_EXERCISE PROMPT:_
Return exactly the listing's lines, from its first line to the line holding "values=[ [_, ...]", ends included.

START RECORDED DATA

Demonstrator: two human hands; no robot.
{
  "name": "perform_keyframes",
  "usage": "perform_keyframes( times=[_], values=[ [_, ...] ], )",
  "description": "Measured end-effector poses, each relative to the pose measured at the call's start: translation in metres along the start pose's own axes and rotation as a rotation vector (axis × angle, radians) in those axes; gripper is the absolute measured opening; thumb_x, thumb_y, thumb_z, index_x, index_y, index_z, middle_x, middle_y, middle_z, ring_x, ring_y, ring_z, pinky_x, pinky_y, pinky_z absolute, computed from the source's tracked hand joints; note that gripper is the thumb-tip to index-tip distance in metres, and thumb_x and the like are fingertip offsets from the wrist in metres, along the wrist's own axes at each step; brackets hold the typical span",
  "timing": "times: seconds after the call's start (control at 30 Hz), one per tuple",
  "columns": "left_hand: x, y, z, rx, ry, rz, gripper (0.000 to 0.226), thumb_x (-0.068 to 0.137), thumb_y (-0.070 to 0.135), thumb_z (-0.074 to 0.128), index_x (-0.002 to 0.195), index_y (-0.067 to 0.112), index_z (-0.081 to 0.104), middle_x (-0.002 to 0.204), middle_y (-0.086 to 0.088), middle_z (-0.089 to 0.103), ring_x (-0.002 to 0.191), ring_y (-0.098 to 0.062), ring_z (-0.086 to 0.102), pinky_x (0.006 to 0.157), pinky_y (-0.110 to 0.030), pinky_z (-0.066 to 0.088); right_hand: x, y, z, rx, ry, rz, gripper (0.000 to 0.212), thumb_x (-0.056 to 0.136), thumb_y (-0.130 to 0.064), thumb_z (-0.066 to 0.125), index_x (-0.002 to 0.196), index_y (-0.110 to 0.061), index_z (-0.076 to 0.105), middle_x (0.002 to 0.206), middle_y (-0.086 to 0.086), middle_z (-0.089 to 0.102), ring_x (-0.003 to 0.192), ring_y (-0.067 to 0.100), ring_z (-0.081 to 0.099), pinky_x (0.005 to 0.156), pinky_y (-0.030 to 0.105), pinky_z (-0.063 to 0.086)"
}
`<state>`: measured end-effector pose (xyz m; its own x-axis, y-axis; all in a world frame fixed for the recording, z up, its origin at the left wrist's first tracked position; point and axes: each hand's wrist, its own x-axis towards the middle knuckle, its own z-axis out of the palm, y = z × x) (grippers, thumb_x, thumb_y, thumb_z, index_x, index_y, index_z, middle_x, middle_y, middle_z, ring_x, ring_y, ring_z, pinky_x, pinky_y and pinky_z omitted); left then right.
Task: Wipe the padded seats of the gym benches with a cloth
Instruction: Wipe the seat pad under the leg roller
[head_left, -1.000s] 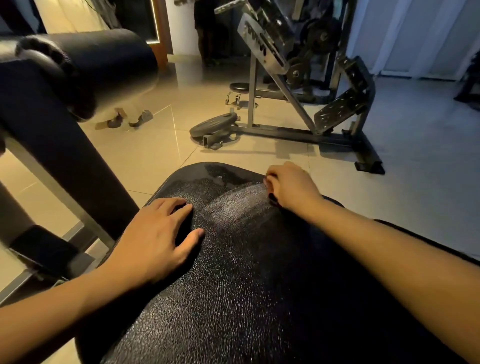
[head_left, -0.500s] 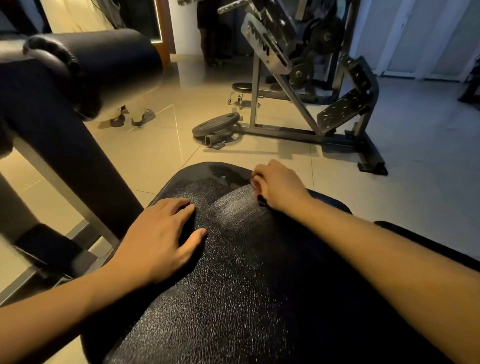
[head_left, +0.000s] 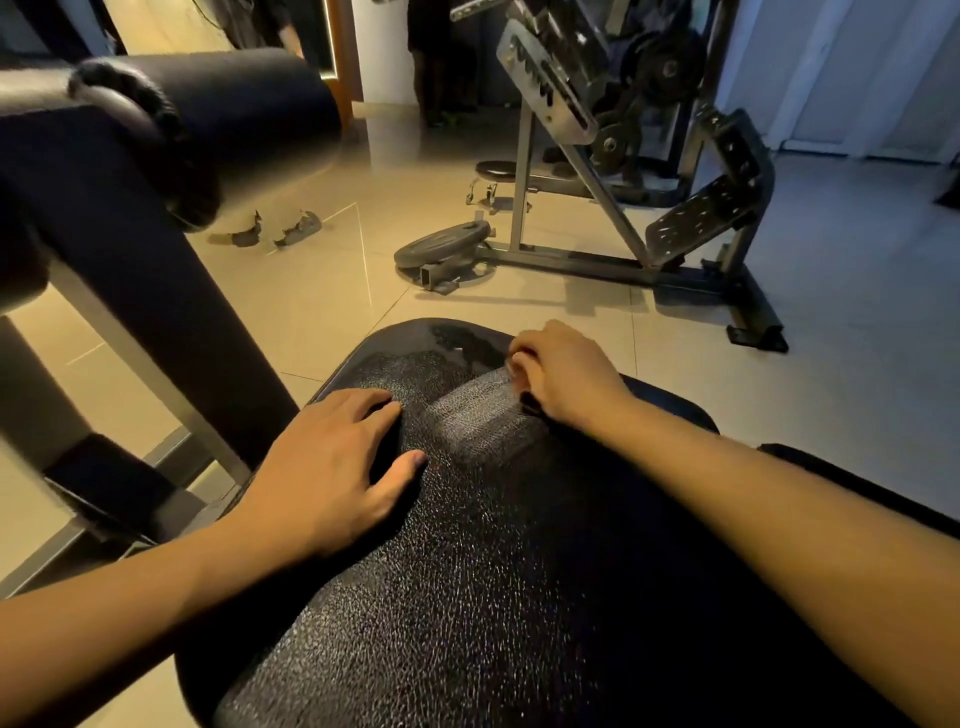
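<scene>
Head view: the left hand (head_left: 332, 467) lies flat on the left side of the seat (head_left: 467, 597), fingers straight and slightly spread, thumb held apart. The right hand (head_left: 563, 374) rests at the far end of the seat, fingers curled under. Of the cloth (head_left: 529, 401) only a dark scrap shows, beneath the curled fingers and against the padding; the hand hides the rest. A pale streak (head_left: 478, 415) on the seat lies just left of the right hand, between both hands. A weight plate (head_left: 441, 244) lies on the floor beyond.
</scene>
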<state>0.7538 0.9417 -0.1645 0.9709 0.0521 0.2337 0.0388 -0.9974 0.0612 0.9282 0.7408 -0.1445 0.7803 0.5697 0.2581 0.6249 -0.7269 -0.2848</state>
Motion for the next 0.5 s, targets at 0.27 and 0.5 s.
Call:
perform_keyframes(
  times=[0.27, 0.5],
  values=[
    [0.002, 0.001, -0.009, 0.008, -0.050, 0.022, 0.089, 0.088, 0.076, 0.017, 0.149, 0.020, 0.049, 0.152, 0.002, 0.049, 0.138, -0.016, 0.044, 0.115, -0.035, 0.036, -0.011, -0.055, 0.010, 0.101, -0.054, -0.060, 0.025, 0.104, -0.033, 0.047, 0.117, -0.027, 0.067, 0.112, 0.003, 0.055, 0.099, 0.025, 0.057, 0.087, 0.039, 0.048],
    [-0.004, -0.034, -0.015, -0.061, -0.008, -0.055, 0.090, 0.085, 0.080, 0.028, 0.140, 0.017, 0.060, 0.145, 0.001, 0.057, 0.132, -0.019, 0.051, 0.109, -0.037, 0.041, 0.015, -0.014, 0.000, 0.095, -0.069, -0.081, 0.023, 0.104, -0.026, 0.050, 0.103, -0.022, 0.073, 0.105, 0.001, 0.066, 0.099, 0.022, 0.059, 0.091, 0.040, 0.048]
  ],
)
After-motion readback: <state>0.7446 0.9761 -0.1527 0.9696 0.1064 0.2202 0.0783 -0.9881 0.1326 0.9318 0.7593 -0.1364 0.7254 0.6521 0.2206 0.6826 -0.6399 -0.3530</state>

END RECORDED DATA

_RESPONSE TO THE TASK:_
Demonstrator: two human hands; no robot.
{
  "name": "perform_keyframes",
  "usage": "perform_keyframes( times=[_], values=[ [_, ...] ], )",

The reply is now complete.